Changement de repères

Bernard Baumgarten aime à emballer sa programmation dans des substantifs déclinés le plus souvent au pluriel, comme pour leur  donner plus d’élan. Le temps de la pandémie, le rendez-vous mensuel du 3 du TROIS est intitulé Les imprévisibles. « Tout peut changer à tout moment, du fait des contraintes sanitaires qui limitent les déplacements des artistes aux frontières. On veut rester libres de réagir à la dernière minute », explique le directeur artistique.

Un échange entre les chorégraphes de la soirée "Les imprévisibles" au TROIS-CL (photo: Marco Pavone)

Un échange entre les chorégraphes et danseurs de la soirée « Les imprévisibles » au TROIS-CL (photo: Marco Pavone)

Cette liberté aura aussi été donnée aux chorégraphes qui ont présenté des extraits de recherches réalisées pendant leur résidence au TROIS-CL. Les artistes ont dansé sans contrainte, osant ces gestes anodins de la vie  devenus, le temps de la pandémie, transgressifs sur scène.

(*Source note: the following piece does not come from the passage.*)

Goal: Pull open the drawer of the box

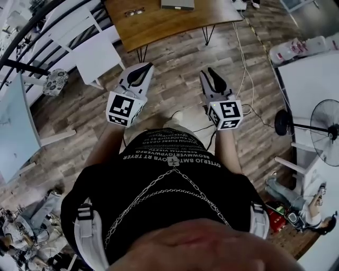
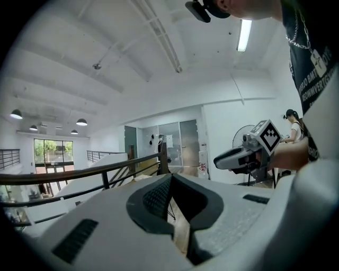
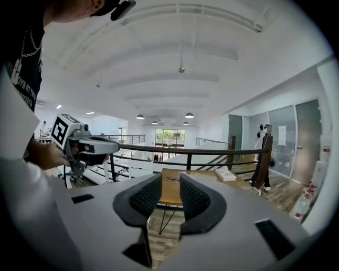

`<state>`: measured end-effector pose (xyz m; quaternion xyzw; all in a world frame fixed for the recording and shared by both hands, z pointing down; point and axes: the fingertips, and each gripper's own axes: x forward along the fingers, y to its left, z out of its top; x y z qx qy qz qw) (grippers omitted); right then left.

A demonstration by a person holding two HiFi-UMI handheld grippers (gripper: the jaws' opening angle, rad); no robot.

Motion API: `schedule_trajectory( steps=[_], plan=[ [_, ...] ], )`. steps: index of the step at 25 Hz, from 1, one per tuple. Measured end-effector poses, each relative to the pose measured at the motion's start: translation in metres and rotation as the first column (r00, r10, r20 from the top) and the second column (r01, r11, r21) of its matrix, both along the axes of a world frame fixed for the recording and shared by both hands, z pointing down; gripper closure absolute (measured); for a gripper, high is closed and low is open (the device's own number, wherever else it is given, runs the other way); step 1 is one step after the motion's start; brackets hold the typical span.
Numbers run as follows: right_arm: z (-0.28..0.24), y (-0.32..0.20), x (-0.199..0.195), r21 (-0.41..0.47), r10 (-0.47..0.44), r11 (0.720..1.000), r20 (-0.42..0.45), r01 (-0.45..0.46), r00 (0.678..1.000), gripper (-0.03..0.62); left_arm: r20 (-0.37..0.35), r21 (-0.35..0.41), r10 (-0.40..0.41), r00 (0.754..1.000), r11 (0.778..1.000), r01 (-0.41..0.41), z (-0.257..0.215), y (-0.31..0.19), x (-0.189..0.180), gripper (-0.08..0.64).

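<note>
Table: the wooden table stood ahead of the person, across a stretch of plank floor and well apart from both tools.
Box: a flat pale box (taken to be the one with the drawer) lay on the tabletop, to the right of a pair of glasses. It was too small to tell which face carried the drawer or how its long axis ran.
Bearing: the box lay ahead and a little right of where the right tool pointed, so the right hand looked the nearer.
Pose: both tools were held out in front of the body, side by side, pointing nearly level towards the table.
Right gripper: the jaws stood apart, with nothing between them but the distant tabletop.
Left gripper: the pad tips met and nothing was held.
Next: an approach seemed needed first, since the box was out of reach.
</note>
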<state>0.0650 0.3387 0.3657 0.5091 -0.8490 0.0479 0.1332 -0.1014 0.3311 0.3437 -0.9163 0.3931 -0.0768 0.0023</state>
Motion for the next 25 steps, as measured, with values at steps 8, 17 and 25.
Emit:
schedule_trajectory(
  steps=[8, 17, 25],
  plan=[
    [-0.001, -0.056, 0.051, -0.021, -0.012, 1.000, 0.010, 0.012, 1.000, 0.492, 0.003, 0.011, 0.009, 1.000, 1.000, -0.009, -0.008, -0.059, 0.051, 0.555],
    [0.008, -0.088, 0.086, -0.052, -0.071, 0.996, 0.036, 0.073, 0.997, 0.494, 0.027, 0.018, -0.020, 0.999, 1.000, 0.020, -0.013, -0.088, 0.096, 0.555],
    [0.013, -0.113, 0.116, -0.037, -0.129, 0.991, 0.034, 0.130, 0.991, 0.494, -0.008, 0.029, -0.093, 0.996, 0.995, 0.093, -0.012, -0.107, 0.120, 0.555]
  ],
)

Comme ce baiser prolongé, qui a ouvert la séquence très physique dansée par William Cardoso et Cheyenne Vallejo sur une musique de Guillaume Jullien. Bouche contre bouche. Corps contre corps. Suivi d’une longue respiration en forme de cri muet. Cet extrait fait partie de « Raum », une pièce que l’on découvrira le 3 janvier 2021 à la Bannanefabrik. 

« On s’est testé avant le début de notre résidence au TROIS-CL. Ensuite, c’est une question de confiance mutuelle. C’est mon parti pris dans cette situation qu’on traverse. Je veux continuer à faire confiance à mes partenaires », explique William Cardoso. Depuis, il a rejoint au Centre de danse d’Annonay l’équipe qui travaille sur JinJeon, la nouvelle création de la chorégaphe Jill Crovisier. C’est dire si la vigilance était de mise.

Autre temps fort de la soirée : ce chant expulsé à pleins poumons par le danseur Antoine Roux-Briffaud et comme projeté aux quatre coins du studio par une chemise tournoyant au bout d’un bras tendu. Les deux mètres de distance étaient respectés. Le public n’a pas bronché derrière son masque, captivé par la performance du danseur dans cette variation burlesque autour de la question de la résurgence néo-nazie, thématisée par le chorégraphe allemand Moritz Ostruschnjak. La première de la pièce devrait être présentée en janvier 2021 à Munich.

Faut-il y voir une prise de risque inconsidérée ? Non. Plutôt une forme de résistance à la pandémie. Et cela fait du bien à l’heure où la peur non seulement bouleverse nos repères mais aussi risque de formater la créativité et de tuer le désir – de l’autre, de découverte, de liberté.